Mit Bescheid vom 19. 1. 2006 sprach die beklagte Partei aus, dass der vom Kläger zur Rückzahlung geschuldete Überbezug ab dem 1. 2. 2006 in monatlichen Raten zu jeweils EUR 713,17 auf den laufenden Pensionsanspruch des Klägers aufgerechnet werde.

OGH: Gem § 103 Abs 1 Z 2 ASVG dürfen die Versicherungsträger auf die von ihnen zu erbringenden Geldleistungen von Versicherungsträgern zu Unrecht erbrachte, vom Anspruchsberechtigten rückzuerstattende Leistungen, soweit das Recht auf Rückforderung nicht verjährt ist, aufrechnen. Die von der beklagten Partei im verfahrensgegenständlichen Bescheid vom 19. 1. 2006 gem § 103 Abs 1 Z 2 ASVG ausgesprochene Aufrechnung eines vom Kläger zur Rückzahlung geschuldeten Überbezuges setzt somit voraus, dass der Kläger den aufgerechneten Betrag gem § 107 Abs 1 ASVG zurückzuerstatten hat und das Recht auf Rückforderung nach § 107 Abs 2 ASVG nicht verjährt ist.

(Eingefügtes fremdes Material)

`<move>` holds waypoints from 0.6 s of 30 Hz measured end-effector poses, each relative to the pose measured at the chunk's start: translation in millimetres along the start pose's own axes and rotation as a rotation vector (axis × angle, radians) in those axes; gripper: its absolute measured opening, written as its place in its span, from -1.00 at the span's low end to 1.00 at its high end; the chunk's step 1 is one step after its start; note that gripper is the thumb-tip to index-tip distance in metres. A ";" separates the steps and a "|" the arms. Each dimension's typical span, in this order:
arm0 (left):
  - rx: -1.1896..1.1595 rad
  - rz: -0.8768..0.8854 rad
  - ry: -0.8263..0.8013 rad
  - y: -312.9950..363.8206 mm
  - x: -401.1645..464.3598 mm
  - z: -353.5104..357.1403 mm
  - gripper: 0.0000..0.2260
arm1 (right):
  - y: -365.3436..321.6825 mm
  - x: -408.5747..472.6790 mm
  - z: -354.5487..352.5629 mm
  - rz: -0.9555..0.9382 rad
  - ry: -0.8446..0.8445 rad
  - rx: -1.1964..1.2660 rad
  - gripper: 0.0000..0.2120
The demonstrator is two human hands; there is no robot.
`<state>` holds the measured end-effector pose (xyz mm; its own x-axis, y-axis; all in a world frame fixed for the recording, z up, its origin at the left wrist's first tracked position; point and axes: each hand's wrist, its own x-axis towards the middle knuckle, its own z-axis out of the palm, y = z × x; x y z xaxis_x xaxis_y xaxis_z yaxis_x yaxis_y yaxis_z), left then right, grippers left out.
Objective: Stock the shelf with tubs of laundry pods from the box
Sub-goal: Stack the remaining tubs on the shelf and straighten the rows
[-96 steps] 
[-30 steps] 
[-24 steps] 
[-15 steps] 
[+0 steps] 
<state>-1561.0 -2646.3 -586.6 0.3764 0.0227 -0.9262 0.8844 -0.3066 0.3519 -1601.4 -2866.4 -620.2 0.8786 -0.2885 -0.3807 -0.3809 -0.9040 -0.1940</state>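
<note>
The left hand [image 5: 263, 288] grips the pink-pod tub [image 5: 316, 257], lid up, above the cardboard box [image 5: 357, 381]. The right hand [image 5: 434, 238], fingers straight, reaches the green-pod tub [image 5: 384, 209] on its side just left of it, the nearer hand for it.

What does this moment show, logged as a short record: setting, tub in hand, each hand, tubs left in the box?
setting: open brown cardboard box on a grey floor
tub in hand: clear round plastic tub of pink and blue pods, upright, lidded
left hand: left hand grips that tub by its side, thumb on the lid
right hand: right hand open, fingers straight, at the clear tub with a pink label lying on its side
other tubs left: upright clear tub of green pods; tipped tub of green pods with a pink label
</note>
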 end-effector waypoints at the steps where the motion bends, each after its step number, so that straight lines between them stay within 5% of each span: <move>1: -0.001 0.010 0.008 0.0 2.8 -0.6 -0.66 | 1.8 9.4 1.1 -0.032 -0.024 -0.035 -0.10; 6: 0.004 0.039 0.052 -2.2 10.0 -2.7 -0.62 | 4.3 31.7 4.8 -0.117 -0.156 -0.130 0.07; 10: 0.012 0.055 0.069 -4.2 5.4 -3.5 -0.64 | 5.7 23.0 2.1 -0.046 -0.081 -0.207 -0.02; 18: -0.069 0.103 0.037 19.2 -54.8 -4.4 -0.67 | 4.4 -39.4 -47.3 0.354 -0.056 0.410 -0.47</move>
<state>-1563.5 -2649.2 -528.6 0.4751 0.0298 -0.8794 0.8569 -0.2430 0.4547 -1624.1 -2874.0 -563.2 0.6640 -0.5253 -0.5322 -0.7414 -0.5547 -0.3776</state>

Es ist zwischen der Frage der Zulässigkeit der Rückforderung zu Unrecht erbrachter Leistungen (§ 107 ASVG) und der Frage der Zulässigkeit eine Aufrechnung (§ 103 ASVG) zu unterscheiden. Während dem Versicherungsträger in § 107 ASVG unter den dort normierten Voraussetzungen ganz allgemein das Recht eingeräumt ist, mit dem Rückforderungsbescheid eine Rückzahlungsverpflichtung des Empfängers der zu Unrecht erbrachten Leistung zu schaffen, wird dem Versicherungsträger im § 103 Abs 1 Z 2 ASVG nur die Möglichkeit der Aufrechnung dieser Leistungen auf die von ihnen zu erbringenden Geldleistungen eingeräumt. Es muss daher nach dem Gesagten auch für die Aufrechnung nach § 103 Abs 1 Z 2 ASVG zumindest einer der Rückforderungstatbestände nach § 107 ASVG vorliegen; liegt ein solcher nicht vor, ist die Aufrechnung zu unterlassen. Das Vorliegen eines Rückforderungstatbestandes nach § 107 ASVG kann daher vom Versicherten auch bei einer Aufrechnung bestritten werden. In diesem Fall besteht für den Versicherungsträger die Pflicht zur Erlassung eines Bescheides, mit dem das Vorliegen eines solchen Rückforderungstatbestandes bekämpfbar festgestellt wird.